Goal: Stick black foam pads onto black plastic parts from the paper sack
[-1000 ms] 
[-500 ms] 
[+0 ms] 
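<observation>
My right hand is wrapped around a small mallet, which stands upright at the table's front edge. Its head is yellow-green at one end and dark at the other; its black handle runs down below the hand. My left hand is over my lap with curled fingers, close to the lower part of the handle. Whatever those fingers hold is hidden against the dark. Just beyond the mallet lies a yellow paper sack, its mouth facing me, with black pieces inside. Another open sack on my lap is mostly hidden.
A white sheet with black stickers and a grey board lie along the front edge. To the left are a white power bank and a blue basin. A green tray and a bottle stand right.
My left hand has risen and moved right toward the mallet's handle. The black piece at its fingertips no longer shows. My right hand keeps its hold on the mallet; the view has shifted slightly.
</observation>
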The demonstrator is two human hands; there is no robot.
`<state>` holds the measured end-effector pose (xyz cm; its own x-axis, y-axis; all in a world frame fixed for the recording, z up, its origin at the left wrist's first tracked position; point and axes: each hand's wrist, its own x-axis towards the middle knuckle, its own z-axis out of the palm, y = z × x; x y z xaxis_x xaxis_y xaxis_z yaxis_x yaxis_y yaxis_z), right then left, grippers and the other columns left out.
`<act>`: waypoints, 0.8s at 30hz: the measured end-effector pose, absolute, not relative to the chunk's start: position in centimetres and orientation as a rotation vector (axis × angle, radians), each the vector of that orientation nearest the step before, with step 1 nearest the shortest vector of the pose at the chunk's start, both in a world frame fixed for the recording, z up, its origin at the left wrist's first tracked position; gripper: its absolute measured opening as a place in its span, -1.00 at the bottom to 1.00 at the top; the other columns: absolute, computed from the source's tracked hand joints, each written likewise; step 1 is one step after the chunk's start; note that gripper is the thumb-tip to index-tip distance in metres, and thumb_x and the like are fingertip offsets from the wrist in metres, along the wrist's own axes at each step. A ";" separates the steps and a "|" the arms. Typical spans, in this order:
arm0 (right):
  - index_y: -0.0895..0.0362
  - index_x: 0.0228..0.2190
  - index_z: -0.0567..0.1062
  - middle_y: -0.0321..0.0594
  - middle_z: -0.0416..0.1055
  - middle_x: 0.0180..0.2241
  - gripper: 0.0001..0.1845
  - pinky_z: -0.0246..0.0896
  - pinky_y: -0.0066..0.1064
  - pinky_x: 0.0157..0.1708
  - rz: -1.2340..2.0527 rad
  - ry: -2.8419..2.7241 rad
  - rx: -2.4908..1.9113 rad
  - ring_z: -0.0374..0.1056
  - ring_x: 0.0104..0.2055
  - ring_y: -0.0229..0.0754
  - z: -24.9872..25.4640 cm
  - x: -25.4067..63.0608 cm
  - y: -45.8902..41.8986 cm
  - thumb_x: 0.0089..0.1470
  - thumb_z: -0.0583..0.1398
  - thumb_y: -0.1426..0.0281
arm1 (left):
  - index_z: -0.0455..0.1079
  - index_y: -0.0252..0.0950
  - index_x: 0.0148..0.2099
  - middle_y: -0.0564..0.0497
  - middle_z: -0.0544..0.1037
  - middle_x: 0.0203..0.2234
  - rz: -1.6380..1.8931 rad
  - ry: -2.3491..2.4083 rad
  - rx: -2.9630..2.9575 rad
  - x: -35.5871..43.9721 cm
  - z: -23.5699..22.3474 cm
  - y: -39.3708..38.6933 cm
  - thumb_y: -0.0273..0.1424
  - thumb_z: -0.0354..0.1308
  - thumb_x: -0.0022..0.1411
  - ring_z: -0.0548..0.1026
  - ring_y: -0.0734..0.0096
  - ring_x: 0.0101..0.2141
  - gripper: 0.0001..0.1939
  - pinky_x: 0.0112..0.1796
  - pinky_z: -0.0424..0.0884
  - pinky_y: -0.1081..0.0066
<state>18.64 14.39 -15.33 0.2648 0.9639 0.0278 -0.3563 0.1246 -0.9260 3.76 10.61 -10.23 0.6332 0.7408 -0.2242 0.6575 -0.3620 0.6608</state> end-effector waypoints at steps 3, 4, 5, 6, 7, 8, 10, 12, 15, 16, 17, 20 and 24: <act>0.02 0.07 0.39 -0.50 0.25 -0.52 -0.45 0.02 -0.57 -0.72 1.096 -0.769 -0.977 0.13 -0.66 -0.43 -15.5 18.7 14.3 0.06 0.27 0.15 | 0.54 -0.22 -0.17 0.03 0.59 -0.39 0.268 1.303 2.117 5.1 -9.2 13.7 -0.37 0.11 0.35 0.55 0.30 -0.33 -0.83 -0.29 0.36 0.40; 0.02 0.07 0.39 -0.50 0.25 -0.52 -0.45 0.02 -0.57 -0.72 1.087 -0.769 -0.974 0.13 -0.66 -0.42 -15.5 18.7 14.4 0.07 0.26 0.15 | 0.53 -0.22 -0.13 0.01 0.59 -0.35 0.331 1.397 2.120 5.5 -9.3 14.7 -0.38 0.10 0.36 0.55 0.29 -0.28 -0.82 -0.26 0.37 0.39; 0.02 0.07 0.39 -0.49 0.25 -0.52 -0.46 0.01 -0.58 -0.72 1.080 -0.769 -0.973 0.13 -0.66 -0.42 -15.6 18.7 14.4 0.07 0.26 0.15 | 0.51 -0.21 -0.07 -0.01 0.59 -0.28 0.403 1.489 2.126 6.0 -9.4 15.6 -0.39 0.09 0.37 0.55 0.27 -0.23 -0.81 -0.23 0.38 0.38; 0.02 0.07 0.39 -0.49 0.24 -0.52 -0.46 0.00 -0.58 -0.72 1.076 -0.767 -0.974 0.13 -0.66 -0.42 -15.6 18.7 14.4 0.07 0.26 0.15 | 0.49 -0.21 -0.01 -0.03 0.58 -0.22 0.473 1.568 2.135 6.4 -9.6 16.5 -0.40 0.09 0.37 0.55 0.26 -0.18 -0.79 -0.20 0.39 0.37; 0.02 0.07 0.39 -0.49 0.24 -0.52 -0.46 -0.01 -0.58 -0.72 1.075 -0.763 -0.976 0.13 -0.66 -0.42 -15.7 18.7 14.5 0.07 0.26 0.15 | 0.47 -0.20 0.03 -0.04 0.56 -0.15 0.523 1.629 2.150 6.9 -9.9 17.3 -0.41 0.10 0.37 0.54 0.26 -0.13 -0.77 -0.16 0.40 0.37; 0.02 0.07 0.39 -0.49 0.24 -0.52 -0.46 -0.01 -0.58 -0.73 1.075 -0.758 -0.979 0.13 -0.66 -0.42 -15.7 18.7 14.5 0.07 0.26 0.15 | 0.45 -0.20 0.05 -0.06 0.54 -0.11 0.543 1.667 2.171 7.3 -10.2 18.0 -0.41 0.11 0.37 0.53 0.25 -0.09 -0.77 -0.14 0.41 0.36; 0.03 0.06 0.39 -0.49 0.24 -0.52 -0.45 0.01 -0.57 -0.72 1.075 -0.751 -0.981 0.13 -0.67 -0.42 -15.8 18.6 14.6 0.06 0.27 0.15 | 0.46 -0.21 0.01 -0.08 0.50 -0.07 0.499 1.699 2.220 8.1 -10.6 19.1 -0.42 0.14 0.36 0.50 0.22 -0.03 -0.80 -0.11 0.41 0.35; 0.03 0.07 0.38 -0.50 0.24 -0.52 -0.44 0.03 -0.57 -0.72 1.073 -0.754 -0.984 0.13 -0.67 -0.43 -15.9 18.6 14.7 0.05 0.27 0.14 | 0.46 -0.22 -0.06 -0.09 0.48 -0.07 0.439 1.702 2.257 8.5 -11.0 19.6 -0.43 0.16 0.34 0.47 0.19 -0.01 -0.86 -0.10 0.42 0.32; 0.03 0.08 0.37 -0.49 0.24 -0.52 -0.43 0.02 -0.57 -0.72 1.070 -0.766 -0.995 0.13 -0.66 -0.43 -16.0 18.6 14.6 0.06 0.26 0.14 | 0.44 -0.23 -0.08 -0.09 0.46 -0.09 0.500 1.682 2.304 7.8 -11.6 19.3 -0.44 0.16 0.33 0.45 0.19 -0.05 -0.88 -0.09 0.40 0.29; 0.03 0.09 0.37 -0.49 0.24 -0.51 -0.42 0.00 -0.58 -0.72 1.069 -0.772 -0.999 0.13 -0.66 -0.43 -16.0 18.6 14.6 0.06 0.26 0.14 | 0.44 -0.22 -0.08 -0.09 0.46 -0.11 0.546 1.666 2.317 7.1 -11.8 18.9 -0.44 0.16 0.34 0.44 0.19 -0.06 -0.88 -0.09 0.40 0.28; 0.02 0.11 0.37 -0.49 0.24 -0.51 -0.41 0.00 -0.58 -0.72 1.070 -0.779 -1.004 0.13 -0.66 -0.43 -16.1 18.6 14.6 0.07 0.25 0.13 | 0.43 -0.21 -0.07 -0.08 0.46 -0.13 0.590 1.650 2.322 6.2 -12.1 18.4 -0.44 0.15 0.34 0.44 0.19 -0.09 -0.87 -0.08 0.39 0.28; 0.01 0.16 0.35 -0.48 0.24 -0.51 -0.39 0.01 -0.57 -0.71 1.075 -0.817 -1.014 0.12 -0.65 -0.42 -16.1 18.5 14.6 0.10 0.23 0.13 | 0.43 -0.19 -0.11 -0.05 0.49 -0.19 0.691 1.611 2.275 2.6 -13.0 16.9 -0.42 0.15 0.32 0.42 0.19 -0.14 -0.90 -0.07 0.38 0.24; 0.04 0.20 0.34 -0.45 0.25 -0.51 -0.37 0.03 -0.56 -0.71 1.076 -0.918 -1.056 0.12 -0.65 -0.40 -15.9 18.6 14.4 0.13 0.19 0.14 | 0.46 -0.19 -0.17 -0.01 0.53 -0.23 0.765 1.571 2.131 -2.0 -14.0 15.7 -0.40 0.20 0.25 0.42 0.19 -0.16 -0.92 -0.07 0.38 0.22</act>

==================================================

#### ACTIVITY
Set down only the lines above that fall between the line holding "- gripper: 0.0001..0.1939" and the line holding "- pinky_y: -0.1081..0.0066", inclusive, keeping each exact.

#### RESPONSE TO THIS TASK
  - gripper: 0.0001..0.1939
  - pinky_x: 0.0112..0.1796
  - pinky_z: -0.0424..0.0884
  - pinky_y: -0.1081..0.0066

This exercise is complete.